━━━ Data segment

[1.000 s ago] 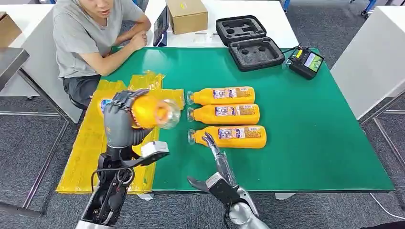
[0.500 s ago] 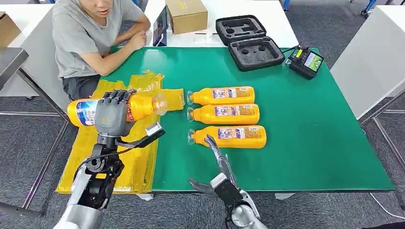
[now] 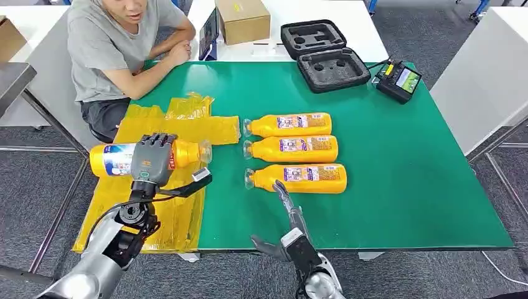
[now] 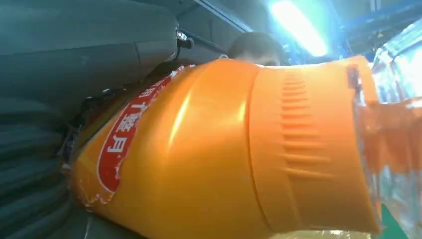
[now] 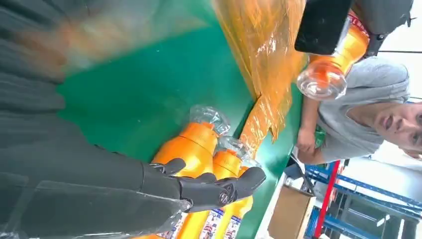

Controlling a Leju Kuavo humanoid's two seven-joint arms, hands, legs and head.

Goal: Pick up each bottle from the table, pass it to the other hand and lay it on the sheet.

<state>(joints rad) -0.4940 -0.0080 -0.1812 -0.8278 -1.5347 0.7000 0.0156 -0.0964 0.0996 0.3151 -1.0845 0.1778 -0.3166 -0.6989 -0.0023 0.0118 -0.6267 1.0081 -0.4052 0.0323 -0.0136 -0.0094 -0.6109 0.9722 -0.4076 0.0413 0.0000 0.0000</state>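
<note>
Head view: the left robot hand (image 3: 151, 163) grips an orange plastic bottle (image 3: 187, 151) lying sideways in the air over the crinkled yellow plastic sheet (image 3: 180, 128). Three more orange bottles (image 3: 292, 149) lie in a row on the green tabletop (image 3: 398, 174). The right robot hand (image 3: 287, 205) holds nothing, fingers stretched near the closest one. A person in a grey shirt (image 3: 112, 47) sits beside the tabletop.

Left wrist view: the held bottle (image 4: 239, 149) fills the grasp.

Right wrist view: dark fingers (image 5: 214, 189) extended and empty above the bottles (image 5: 199, 144).
</note>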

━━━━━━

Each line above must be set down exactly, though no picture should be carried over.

Solution to this exercise:
[1.000 s ago] 
[0.500 s ago] 
[now] 
[now] 
[now] 

Controlling a Leju Kuavo humanoid's two seven-joint arms, hands, legs and head.

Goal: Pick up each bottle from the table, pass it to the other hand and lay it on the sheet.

<state>(joints rad) -0.4940 -0.0080 -0.1812 -0.8278 -1.5347 0.7000 0.0156 -0.0964 0.0996 0.3151 -1.0845 0.1778 -0.3166 -0.6989 -0.0023 0.0118 -0.6267 1.0081 -0.4052 0.0323 -0.0136 -0.0094 -0.6109 0.9722 -0.4076 0.0413 0.0000 0.0000</state>
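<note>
Head view: the left robot hand (image 3: 151, 163) grips an orange plastic bottle (image 3: 187, 151) lying sideways in the air over the crinkled yellow plastic sheet (image 3: 180, 128). Three more orange bottles (image 3: 292, 149) lie in a row on the green tabletop (image 3: 398, 174). The right robot hand (image 3: 287, 205) holds nothing, fingers stretched near the closest one. A person in a grey shirt (image 3: 112, 47) sits beside the tabletop.

Left wrist view: the held bottle (image 4: 239, 149) fills the grasp.

Right wrist view: dark fingers (image 5: 214, 189) extended and empty above the bottles (image 5: 199, 144).
</note>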

Work on the answer has been completed.